As students enter the classroom today, I hand them a neon pink number and tell them to save it for later. I then remind them to get their journals and get started on the day's Warm Up problems.
Building on the previous day's warm-up, the first question is another percent benchmark problem. I circulate to check to see who still needs reinforcement of the benchmark concept. I remind students to ask their tablemates if they are not sure what to do.
I also remind students to use their resources from their notes section to help them with question 2 if they are unsure of the correct answers. I notice several students flipping to their rational/irrational number T-tables from the day before.
I use class sticks to randomly select students to share their answers to the warm up. To check and make sure all students agree with the answers, I ask them to give me a thumbs up or thumbs down for each problem. If the majority of the class gives a thumbs up then I know we have mastered this standard and can move on. If I see a lot of thumbs down, I will go over the problem in detail and then ask students to share what mistake they made in the problem
After Warm Up, I ask students to look at their pink numbers that I gave them as they entered class. I explained that if they thought the number they had was rational, they needed to move to the left side of the room. If the number they had was irrational, they needed to get up and move to the right side of the room. I told them they had 15 seconds and began counting down.
We went through each student's card on the rational side of the room and confirmed its correct placement. I expect some confusion when we get to square root of 48 For that card you are going to ask the class to vote on which type of number they think it is. If students are unsure, you will ask if 48 is a perfect square. Students should be able to realize that it can’t be since 49 is a perfect square. This should help lead the kids to the answer.
Next, we verified the irrational numbers using the same procedures. I then ask the student with zero to come to the center of the room so that the rest of class can then order their numbers along a class wide number line, a task for which I give 30 seconds to complete.
When I reached zero, the students were standing in the line, so I explained that we would be verifying every number's placement. I began with the largest number and moved left asking, "Is ____ smaller than ___?" If confusion happens, I hand a student a calculator to verify our work.

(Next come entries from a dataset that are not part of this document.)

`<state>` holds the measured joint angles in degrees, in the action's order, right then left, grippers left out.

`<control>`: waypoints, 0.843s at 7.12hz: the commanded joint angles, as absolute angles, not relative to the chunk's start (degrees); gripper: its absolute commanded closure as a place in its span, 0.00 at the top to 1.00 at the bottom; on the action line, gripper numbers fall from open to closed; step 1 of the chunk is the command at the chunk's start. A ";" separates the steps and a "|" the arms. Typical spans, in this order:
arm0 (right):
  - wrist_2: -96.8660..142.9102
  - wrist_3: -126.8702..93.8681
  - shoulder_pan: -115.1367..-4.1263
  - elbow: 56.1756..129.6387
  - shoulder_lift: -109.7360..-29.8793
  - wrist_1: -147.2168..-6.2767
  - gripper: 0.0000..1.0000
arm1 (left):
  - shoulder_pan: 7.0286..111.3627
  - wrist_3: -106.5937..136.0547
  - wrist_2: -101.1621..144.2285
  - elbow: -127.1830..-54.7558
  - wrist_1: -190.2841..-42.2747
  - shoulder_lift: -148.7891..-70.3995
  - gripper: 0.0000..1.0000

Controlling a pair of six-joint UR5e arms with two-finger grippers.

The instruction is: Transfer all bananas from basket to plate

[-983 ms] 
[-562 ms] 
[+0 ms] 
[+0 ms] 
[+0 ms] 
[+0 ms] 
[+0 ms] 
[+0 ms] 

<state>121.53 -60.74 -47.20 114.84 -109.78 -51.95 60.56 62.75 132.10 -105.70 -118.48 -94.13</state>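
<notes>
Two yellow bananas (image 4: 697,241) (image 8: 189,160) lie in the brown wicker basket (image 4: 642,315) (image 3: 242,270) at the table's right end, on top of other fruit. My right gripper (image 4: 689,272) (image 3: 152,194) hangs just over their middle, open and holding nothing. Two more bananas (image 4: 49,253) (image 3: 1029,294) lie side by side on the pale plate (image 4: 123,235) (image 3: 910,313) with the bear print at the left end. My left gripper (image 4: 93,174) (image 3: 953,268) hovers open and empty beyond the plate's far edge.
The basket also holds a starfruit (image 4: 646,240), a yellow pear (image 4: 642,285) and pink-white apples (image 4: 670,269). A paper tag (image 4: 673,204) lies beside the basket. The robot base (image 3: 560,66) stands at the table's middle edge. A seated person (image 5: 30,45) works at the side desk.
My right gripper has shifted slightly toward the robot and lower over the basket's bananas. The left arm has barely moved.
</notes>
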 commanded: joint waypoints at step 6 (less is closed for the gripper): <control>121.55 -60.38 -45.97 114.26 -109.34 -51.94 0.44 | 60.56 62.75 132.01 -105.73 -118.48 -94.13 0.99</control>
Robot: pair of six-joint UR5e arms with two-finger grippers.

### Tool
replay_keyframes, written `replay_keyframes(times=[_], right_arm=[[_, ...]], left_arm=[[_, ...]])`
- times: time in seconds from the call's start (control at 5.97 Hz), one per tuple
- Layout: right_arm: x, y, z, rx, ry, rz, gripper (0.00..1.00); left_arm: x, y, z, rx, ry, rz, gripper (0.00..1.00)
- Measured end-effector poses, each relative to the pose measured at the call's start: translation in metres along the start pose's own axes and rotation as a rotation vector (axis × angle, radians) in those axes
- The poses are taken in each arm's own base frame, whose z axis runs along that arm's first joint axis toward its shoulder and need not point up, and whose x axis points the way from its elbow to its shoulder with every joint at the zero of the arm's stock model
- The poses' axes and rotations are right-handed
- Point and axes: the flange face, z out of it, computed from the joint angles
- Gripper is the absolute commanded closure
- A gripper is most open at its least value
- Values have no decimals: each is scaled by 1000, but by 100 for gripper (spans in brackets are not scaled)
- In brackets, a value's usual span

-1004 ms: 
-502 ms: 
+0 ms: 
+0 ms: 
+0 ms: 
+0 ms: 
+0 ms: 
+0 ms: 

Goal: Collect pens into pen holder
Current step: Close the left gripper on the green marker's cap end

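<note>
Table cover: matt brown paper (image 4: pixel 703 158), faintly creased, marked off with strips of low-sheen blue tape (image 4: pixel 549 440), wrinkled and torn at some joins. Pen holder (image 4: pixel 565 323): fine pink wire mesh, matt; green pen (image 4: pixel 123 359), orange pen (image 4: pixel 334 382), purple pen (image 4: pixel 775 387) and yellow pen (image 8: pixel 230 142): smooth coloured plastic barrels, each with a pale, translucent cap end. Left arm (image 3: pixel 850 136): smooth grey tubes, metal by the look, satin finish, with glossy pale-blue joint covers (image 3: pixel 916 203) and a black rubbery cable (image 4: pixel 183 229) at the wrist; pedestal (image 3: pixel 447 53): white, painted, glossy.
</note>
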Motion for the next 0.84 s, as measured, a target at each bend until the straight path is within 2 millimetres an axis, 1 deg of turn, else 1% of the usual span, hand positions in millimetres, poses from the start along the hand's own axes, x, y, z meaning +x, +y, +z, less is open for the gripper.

Once we finish verifying the other numbers, I give students ten seconds to put their pink numbers in a stack and return to their seats. I then explained the next part of the day's lesson.
I hand each pair of students a set of rational or irrational cards. I tell them they have two minutes to sort the cards into two piles. At the end of two minutes, I tell them to compare with the other group at their table and make any changes. I then poll the groups to determine placement of the number on a T-chart on the Smart board.
Once we have consensus, I explain that I now will give them three minutes to order the numbers from least to greatest just like we did with our human number line. Before we start, I tell them to take out the fraction 8 divided by 0 and set it aside. I explain this is a special case that we would deal with later. I start the timer and wander the room eavesdropping on student conversations.
When time is up, I ask student groups to compare answers at tables and discuss any discrepancies. Then, as a class, we order the numbers on the number line on the Smart board
To help me assess students' level of understanding, I distributed rational irrational exit tickets for closure. I want to know if students need additional work with identifying rational and irrational numbers. I want to know if they have internalized the definition and are able to come up with examples of each on their own.